In a multi-leader configuration, you can have a leader in each datacenter. The figure below shows what this architecture might look like. Within each datacenter, regular leader–follower replication is used; between datacenters, each datacenter’s leader replicates its changes to the leaders in other datacenters.

Comparison

Let’s compare how the single-leader and multi-leader configurations fare in a multi-datacenter deployment:

Performance

In a single-leader configuration, every write must go over the internet to the datacenter with the leader. This can add significant latency to writes and might contravene the purpose of having multiple datacenters in the first place. In a multi-leader configuration, every write can be processed in the local datacenter and is replicated asynchronously to the other datacenters. Thus, the inter-datacenter network delay is hidden from users, which means the perceived performance may be better.

Tolerance of datacenter outages

In a single-leader configuration, if the datacenter with the leader fails, failover can promote a follower in another datacenter to be leader. In a multi-leader con‐figuration, each datacenter can continue operating independently of the others, and replication catches up when the failed datacenter comes back online.

Tolerance of network problems

Traffic between datacenters usually goes over the public internet, which may be less reliable than the local network within a datacenter. A single-leader configuration is very sensitive to problems in this inter-datacenter link, because writes are made synchronously over this link. A multi-leader configuration with asynchronous replication can usually tolerate network problems better: a temporary network interruption does not prevent writes being processed.

Evaluation

Some databases support multi-leader configurations by default, but it is also often implemented with external tools, such as Tungsten Replicator for MySQL, BDR for PostgreSQL, and GoldenGate for Oracle.

Although multi-leader replication has advantages, it also has a big downside: the same data may be concurrently modified in two different datacenters, and those write conflicts must be resolved (indicated as “conflict resolution”).

As multi-leader replication is a somewhat retrofitted feature in many databases, there are often subtle configuration pitfalls and surprising interactions with other database features. For example, autoincrementing keys, triggers, and integrity constraints can be problematic. For this reason, multi-leader replication is often considered dangerous territory that should be avoided if possible.

Scenarios

Clients with offline operation
Collaborative editing

Handling Write Conflicts

Synchronous versus asynchronous conflict detection

In a single-leader database, the second writer will either block and wait for the first write to complete, or abort the second write transaction, forcing the user to retry the write. On the other hand, in a multi-leader setup, both writes are successful, and the conflict is only detected asynchronously at some later point in time. At that time, it may be too late to ask the user to resolve the conflict.

In principle, you could make the conflict detection synchronous—i.e., wait for the write to be replicated to all replicas before telling the user that the write was success‐ful. However, by doing so, you would lose the main advantage of multi-leader repli‐cation: allowing each replica to accept writes independently.
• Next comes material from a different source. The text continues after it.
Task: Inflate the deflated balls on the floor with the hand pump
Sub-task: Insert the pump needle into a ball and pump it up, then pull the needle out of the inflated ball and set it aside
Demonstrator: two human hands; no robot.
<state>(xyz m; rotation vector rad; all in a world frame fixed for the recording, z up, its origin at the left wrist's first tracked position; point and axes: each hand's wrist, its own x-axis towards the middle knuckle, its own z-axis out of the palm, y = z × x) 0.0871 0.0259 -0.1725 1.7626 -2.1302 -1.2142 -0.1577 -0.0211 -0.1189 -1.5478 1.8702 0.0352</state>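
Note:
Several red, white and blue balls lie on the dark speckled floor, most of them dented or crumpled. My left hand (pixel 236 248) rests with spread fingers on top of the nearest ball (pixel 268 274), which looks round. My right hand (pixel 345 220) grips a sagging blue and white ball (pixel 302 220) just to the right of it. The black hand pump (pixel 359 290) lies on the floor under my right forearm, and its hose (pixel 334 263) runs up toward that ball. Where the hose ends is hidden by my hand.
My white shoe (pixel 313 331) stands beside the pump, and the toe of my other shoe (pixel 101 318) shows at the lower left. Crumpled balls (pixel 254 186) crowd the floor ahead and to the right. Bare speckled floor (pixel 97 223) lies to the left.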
If you want synchronous conflict detection, you might as well just use single-leader replication.

Conflict avoidance

The simplest strategy for dealing with conflicts is to avoid them: if the application can ensure that all writes for a particular record go through the same leader, then conflicts cannot occur. Since many implementations of multi-leader replication handle conflicts quite poorly, avoiding conflicts is a frequently recommended approach.

For example, in an application where a user can edit their own data, you can ensure that requests from a particular user are always routed to the same datacenter and use the leader in that datacenter for reading and writing. Different users may have different “home” datacenters (perhaps picked based on geographic proximity to the user), but from any one user’s point of view the configuration is essentially single-leader.

However, sometimes you might want to change the designated leader for a record—perhaps because one datacenter has failed and you need to reroute traffic to another datacenter, or perhaps because a user has moved to a different location and is now closer to a different datacenter. In this situation, conflict avoidance breaks down, and you have to deal with the possibility of concurrent writes on different leaders.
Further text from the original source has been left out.